§ **Supplied information**:

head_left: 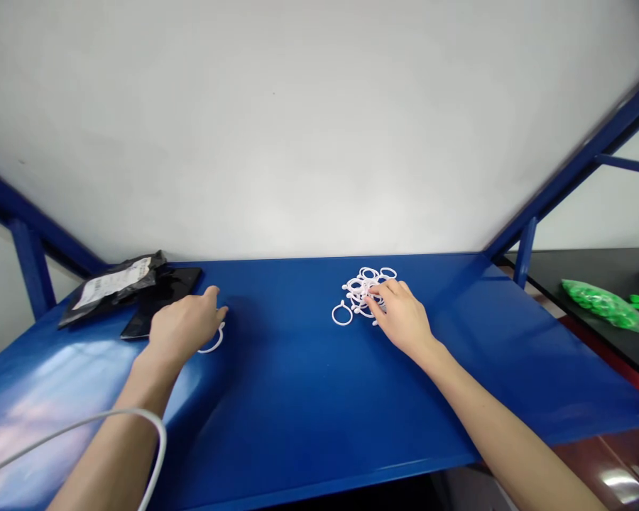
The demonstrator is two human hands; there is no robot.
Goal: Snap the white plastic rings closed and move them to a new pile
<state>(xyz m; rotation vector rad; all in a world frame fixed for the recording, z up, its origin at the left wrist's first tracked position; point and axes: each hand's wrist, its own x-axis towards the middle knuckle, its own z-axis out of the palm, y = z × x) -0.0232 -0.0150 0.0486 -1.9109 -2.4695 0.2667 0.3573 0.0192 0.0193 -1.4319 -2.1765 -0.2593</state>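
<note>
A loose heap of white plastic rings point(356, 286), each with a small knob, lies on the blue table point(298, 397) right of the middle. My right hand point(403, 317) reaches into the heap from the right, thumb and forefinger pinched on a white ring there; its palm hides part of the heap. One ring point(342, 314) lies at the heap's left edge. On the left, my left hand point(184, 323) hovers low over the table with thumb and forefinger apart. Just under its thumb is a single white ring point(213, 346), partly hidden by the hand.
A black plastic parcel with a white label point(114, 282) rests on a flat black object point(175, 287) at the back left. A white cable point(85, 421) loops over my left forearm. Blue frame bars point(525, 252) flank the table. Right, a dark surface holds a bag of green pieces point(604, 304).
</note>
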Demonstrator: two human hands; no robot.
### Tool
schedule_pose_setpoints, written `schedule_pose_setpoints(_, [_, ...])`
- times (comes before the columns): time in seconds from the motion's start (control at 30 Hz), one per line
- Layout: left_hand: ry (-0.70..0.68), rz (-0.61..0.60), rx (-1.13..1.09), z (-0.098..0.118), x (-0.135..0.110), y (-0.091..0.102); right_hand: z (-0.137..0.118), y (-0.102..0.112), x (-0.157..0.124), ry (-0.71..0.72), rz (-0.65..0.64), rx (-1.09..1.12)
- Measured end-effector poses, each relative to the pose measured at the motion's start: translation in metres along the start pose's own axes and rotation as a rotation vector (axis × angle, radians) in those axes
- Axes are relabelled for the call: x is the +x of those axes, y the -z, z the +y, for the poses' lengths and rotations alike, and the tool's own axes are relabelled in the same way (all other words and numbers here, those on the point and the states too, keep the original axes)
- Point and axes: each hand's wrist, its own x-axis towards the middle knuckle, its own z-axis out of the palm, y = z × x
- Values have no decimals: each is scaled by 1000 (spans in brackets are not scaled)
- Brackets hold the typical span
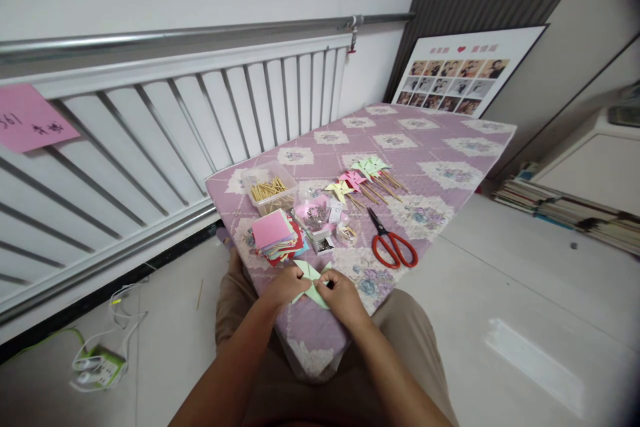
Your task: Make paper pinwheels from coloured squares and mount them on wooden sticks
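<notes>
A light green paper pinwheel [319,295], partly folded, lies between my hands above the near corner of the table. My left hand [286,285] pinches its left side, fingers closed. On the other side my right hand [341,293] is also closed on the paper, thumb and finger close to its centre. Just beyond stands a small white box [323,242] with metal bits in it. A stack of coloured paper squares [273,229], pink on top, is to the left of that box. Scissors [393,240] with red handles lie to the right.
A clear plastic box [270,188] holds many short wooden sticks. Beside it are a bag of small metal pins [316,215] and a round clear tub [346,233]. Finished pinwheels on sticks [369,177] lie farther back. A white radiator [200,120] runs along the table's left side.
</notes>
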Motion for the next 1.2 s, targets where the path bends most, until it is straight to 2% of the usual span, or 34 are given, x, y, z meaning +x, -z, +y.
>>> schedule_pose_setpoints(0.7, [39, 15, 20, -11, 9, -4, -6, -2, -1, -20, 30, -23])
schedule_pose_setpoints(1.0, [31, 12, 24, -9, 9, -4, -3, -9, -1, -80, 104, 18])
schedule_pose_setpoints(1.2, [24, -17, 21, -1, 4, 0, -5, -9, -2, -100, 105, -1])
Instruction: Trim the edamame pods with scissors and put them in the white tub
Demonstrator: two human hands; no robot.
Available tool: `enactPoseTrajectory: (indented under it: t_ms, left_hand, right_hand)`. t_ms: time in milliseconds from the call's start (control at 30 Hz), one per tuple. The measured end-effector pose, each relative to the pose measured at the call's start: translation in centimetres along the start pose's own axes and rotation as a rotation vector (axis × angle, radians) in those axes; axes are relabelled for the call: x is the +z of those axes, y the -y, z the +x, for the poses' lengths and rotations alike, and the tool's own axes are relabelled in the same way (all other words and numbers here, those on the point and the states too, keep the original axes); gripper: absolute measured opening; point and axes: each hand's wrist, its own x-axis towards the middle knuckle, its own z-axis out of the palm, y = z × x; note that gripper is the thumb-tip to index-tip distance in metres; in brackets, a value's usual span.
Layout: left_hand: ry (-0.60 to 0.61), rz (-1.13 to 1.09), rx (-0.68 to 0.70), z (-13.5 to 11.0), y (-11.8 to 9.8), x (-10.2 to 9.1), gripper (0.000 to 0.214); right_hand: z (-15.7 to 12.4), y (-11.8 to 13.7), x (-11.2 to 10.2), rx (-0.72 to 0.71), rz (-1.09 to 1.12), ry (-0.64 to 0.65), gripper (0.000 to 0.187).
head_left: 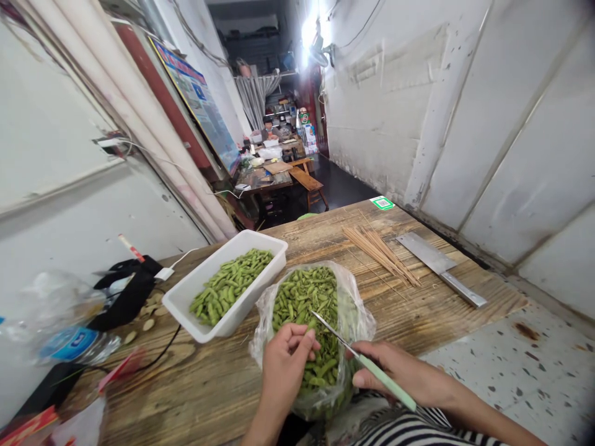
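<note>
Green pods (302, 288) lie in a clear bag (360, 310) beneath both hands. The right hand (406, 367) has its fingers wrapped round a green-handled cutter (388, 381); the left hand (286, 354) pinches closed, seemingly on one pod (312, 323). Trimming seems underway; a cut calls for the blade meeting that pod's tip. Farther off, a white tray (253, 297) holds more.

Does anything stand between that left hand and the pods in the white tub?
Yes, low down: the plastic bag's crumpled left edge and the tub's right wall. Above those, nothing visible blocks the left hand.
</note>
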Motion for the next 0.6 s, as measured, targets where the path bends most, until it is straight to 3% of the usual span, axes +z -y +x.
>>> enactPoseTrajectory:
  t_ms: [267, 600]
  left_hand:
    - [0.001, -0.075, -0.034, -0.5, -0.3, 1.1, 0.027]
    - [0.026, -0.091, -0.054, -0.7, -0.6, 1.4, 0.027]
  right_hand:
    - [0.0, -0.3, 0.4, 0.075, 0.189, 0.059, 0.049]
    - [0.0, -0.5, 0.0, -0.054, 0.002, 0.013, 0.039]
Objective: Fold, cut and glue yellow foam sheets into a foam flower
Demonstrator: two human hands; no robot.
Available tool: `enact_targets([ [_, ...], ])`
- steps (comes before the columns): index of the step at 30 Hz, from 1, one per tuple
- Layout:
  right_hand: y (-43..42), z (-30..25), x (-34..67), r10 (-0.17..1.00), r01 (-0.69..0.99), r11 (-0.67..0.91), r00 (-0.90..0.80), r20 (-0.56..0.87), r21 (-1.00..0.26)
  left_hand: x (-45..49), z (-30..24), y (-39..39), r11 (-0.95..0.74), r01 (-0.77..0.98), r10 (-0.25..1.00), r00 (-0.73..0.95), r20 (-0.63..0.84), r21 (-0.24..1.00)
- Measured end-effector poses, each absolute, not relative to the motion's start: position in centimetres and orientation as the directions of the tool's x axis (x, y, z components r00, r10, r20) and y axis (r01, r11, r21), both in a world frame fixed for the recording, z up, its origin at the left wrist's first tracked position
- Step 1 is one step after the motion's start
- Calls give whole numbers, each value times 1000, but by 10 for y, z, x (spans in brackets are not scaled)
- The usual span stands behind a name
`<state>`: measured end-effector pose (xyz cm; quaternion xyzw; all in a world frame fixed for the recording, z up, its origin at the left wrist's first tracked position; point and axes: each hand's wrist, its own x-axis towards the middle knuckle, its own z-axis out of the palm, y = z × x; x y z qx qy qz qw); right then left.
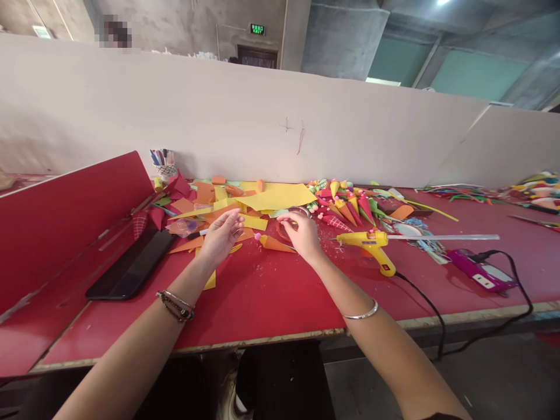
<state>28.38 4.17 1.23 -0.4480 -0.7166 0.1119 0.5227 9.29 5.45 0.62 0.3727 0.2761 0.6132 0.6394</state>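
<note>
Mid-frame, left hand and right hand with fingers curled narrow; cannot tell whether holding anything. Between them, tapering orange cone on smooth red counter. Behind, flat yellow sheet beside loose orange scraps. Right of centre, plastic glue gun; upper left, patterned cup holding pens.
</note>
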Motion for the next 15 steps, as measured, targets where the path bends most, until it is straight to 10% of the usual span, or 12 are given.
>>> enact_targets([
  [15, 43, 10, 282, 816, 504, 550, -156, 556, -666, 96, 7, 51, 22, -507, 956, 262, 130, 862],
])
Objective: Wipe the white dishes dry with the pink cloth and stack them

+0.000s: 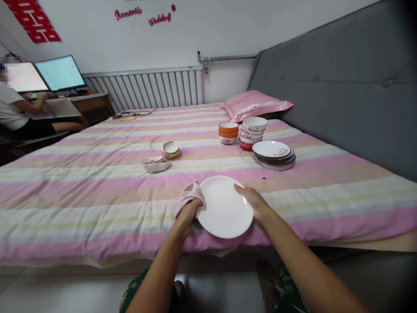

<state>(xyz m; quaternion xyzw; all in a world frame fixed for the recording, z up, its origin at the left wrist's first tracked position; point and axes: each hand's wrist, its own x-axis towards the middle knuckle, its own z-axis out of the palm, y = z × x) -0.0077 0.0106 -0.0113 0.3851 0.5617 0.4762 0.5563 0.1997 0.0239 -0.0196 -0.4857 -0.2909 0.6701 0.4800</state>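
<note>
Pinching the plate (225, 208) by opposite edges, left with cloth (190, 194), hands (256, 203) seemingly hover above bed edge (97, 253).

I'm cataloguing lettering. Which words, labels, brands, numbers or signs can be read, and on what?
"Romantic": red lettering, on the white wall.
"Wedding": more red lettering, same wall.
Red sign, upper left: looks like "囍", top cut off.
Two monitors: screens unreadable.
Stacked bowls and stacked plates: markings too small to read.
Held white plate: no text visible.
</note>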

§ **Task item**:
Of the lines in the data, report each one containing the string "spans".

§ **Completed task**:
- Values have no decimals: each is scaled by 1000 (spans in brackets are not scaled)
- Calls give whole numbers, each value times 1000, but by 10 for y, z, x (spans in brackets are not scaled)

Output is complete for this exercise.